Research output: Contribution to journalArticle

4 Citations (Scopus)

Abstract

Accompanying sustained release in darkness, rod and cone photoreceptors exhibit rapid endocytosis of synaptic vesicles. Membrane capacitance measurements indicated that rapid endocytosis retrieves at least 70% of the exocytotic membrane increase. One mechanism for rapid endocytosis is kiss-and-run fusion where vesicles briefly contact the plasma membrane through a small fusion pore. Release can also occur by full-collapse in which vesicles merge completely with the plasma membrane. We assessed relative contributions of full-collapse and kiss-and-run in salamander photoreceptors using optical techniques to measure endocytosis and exocytosis of large vs. small dye molecules. Incubation with small dyes (SR101, 1 nm; 3-kDa dextran-conjugated Texas Red, 2.3 nm) loaded rod and cone synaptic terminals much more readily than larger dyes (10-kDa Texas Red, 4.6 nm; 10-kDa pHrodo, 4.6 nm; 70-kDa Texas Red, 12 nm) consistent with significant uptake through 2.3–4.6 nm fusion pores. By using total internal reflection fluorescence microscopy (TIRFM) to image individual vesicles, when rods were incubated simultaneously with Texas Red and AlexaFluor-488 dyes conjugated to either 3-kDa or 10-kDa dextran, more vesicles loaded small molecules than large molecules. Using TIRFM to detect release by the disappearance of dye-loaded vesicles, we found that SR101 and 3-kDa Texas Red were released from individual vesicles more readily than 10-kDa and 70-kDa Texas Red. Although 10-kDa pHrodo was endocytosed poorly like other large dyes, the fraction of release events was similar to SR101 and 3-kDa Texas Red. We hypothesize that while 10-kDa pHrodo may not exit through a fusion pore, release of intravesicular protons can promote detection of fusion events by rapidly quenching fluorescence of this pH-sensitive dye. Assuming that large molecules can only be released by full-collapse whereas small molecules can be released by both modes, our results indicate that 50%–70% of release from rods involves kiss-and-run with 2.3–4.6 nm fusion pores. Rapid retrieval of vesicles by kiss-and-run may limit membrane disruption of release site function during ongoing release at photoreceptor ribbon synapses.

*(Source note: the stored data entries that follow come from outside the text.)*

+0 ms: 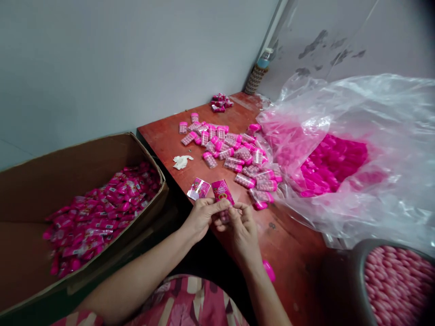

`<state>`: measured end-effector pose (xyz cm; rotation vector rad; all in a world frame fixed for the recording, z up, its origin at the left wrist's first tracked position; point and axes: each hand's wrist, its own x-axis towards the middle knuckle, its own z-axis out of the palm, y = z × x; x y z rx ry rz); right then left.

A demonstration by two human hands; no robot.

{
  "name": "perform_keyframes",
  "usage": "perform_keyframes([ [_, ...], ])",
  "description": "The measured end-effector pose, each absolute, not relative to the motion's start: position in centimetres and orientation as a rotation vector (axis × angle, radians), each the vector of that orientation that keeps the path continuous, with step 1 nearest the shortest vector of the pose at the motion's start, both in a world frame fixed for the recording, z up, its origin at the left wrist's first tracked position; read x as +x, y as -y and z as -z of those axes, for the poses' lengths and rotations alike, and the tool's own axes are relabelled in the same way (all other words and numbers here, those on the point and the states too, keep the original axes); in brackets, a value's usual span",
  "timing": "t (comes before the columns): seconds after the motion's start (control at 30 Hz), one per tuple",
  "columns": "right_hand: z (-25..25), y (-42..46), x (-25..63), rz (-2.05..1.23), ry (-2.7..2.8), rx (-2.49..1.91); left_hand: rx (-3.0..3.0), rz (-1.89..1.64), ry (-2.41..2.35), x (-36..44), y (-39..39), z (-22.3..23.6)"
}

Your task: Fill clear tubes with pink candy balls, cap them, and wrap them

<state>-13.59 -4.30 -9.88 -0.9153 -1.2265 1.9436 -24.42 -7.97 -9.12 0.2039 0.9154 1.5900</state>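
Observation:
My left hand [204, 218] pinches a printed pink sleeve label [223, 191] between thumb and fingers, over the table's near edge. From the other side my right hand [244, 222] grips the lower end of the same piece, its thumb close to my left thumb. Between the fingers shows part of a small clear container [224, 216] with pale pink pellets; how far it sits inside the sleeve is hidden. A stack of flat printed sleeves [199, 188] lies just beyond my left hand. Past my hands spreads a pile of pink-capped candy containers [234, 153].
An open cardboard box [149, 199] at left holds many sleeved containers. On the red table [163, 131] are a white scrap [182, 161] and a small wrapped pile [220, 103]. A plastic bag [384, 122] with pink pieces lies right, near a tub of pink candies [397, 285].

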Motion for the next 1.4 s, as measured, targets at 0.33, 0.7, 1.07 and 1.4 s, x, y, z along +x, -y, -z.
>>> perform_keyframes([
  [0.33,9.3,4.3,-13.7,-1.919,1.308,-0.891,0.076,-1.657,-0.907,-23.9,9.6,8.5],
  [0.7,10.4,3.6,-0.9,-0.624,2.878,-0.473,0.661,-1.845,-1.822,-32.3,12.7,9.3],
  [1.07,13.3,0.9,-6.0,-0.271,2.557,-0.805,1.016,-1.714,-1.966,-31.0,10.2,13.4],
  [1.4,8.5,2.2,-16.1,-1.760,1.569,-0.926,0.785,-1.732,-1.602,-27.1,11.6,9.2],
])
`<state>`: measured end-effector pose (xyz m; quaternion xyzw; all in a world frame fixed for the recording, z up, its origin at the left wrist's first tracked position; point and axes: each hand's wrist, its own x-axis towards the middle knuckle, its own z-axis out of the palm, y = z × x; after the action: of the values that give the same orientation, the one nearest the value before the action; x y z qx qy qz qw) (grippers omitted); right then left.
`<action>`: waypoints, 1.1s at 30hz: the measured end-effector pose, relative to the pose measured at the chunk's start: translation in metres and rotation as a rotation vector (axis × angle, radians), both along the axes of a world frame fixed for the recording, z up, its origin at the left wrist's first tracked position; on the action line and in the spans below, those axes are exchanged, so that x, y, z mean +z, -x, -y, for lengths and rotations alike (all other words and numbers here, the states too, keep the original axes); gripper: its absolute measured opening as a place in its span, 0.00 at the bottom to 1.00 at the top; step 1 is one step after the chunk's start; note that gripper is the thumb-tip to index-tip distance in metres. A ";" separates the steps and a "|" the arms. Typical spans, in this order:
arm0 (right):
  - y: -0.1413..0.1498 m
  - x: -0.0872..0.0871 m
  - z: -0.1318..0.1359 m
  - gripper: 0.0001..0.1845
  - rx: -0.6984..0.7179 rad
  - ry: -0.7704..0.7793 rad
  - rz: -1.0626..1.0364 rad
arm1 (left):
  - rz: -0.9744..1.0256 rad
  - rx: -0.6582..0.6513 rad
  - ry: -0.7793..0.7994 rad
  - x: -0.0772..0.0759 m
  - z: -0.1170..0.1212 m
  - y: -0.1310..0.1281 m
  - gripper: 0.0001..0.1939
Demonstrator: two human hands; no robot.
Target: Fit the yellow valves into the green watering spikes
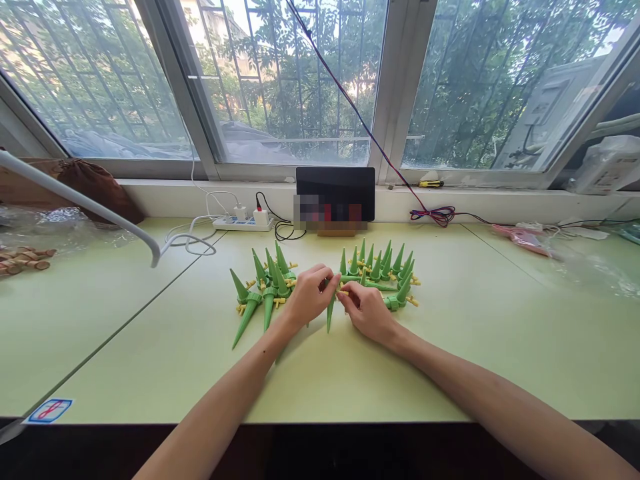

Original languageEnglish (US)
Article number286
JournalFrontiers in Cellular Neuroscience
Volume11
DOIs
StatePublished - Sep 20 2017

Fingerprint

Exocytosis
Endocytosis
Coloring Agents
Vertebrate Photoreceptor Cells
Dextrans
Fluorescence Microscopy
Membranes
Cell Membrane
Retinal Cone Photoreceptor Cells
Retinal Rod Photoreceptor Cells
Urodela
Synaptic Vesicles
Darkness
Presynaptic Terminals
Texas red
Synapses
Protons
Fluorescence

Keywords

  • Endocytosis
  • Exocytosis
  • Kiss-and-run
  • Photoreceptor cells
  • Ribbon synapses
  • Vertebrate

ASJC Scopus subject areas

  • Cellular and Molecular Neuroscience

Cite this

Kiss-and-run is a significant contributor to synaptic exocytosis and endocytosis in photoreceptors. / Wen, Xiangyi; Saltzgaber, Grant W.; Thoreson, Wallace B.

In: Frontiers in Cellular Neuroscience, Vol. 11, 286, 20.09.2017.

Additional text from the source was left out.